Decisioni sull'asilo nell'UE
In 2017, c'erano Applicazioni 728,470 per la protezione internazionale nell'UE. Questa cifra rappresenta una diminuzione del 44% rispetto al 2016, quando c'erano quasi 1.3 milioni di domande.
Nel 2017, i paesi dell'UE hanno concesso protezione a più 538,000 persone, in calo di quasi il 25% rispetto al 2016. Quasi uno su tre di questi proveniva dalla Siria, mentre Afghanistan e Iraq hanno arrotondato i primi tre. Dei 175,800 cittadini siriani a cui è stata concessa la protezione internazionale nell'UE, oltre il 70% l'ha ricevuta in Germania.
Situazione nel Mediterraneo
L'Agenzia europea della Guardia costiera e di frontiera raccoglie dati sugli attraversamenti illegali delle frontiere esterne dell'UE registrate dalle autorità nazionali. Nel 2015 e nel 2016, più di 2.3 milioni di attraversamenti illegali sono stati rilevati. In 2017, il numero totale di attraversamenti illegali di frontiera verso l'UE è sceso a 204,700, il livello più basso in quattro anni.
Una persona può attraversare un confine più di una volta, quindi il numero di persone che vengono in Europa è inferiore, tuttavia, gli Stati membri sono stati sottoposti a un'enorme pressione.
In 2017, 439,505 le persone sono state negate ingresso alle frontiere esterne dell'UE. A partire da 26 giugno, più 43,000 persone hanno rischiato la vita raggiungendo l'Europa via mare finora nel 2018, con oltre 1,000 temuti di annegamento.172,300 persone hanno raggiunto l'Europa via mare nel 2017, meno della metà di quelle nel 2016. Tuttavia, la traversata del Mediterraneo è rimasta mortale, con 3,139 morti o dispersi in 2017, rispetto ai 5,096 del 2016.

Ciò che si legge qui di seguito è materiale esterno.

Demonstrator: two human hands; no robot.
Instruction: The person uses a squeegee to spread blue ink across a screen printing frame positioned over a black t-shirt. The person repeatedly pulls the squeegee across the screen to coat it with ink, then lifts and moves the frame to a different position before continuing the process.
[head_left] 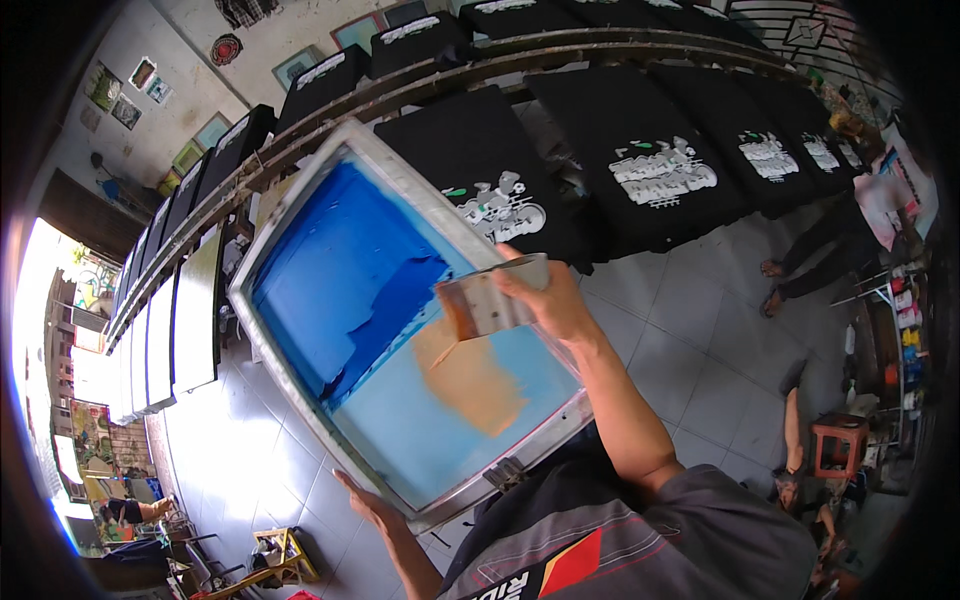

Migranti presenti illegalmente nell'UE
Nel 2015, 2.2 milioni di persone sono state trovate illegalmente presenti nell'UE. Nel 2017, il numero era sceso a poco più di 600,000. "Essere illegalmente presenti" può significare che una persona non si è registrata correttamente o ha lasciato lo Stato membro responsabile dell'elaborazione della domanda di asilo - questo non è, di per sé, motivo per allontanarla dall'UE.
Cosa pensano gli europei
La migrazione è stata una priorità dell'UE per anni. Sono state adottate diverse misure per gestire la crisi e migliorare il sistema di asilo. Secondo i risultati di a Eurobarometro sondaggio Rilasciato a maggio 2018, 72% di europei vuole che l'UE faccia di più quando si tratta di immigrazione.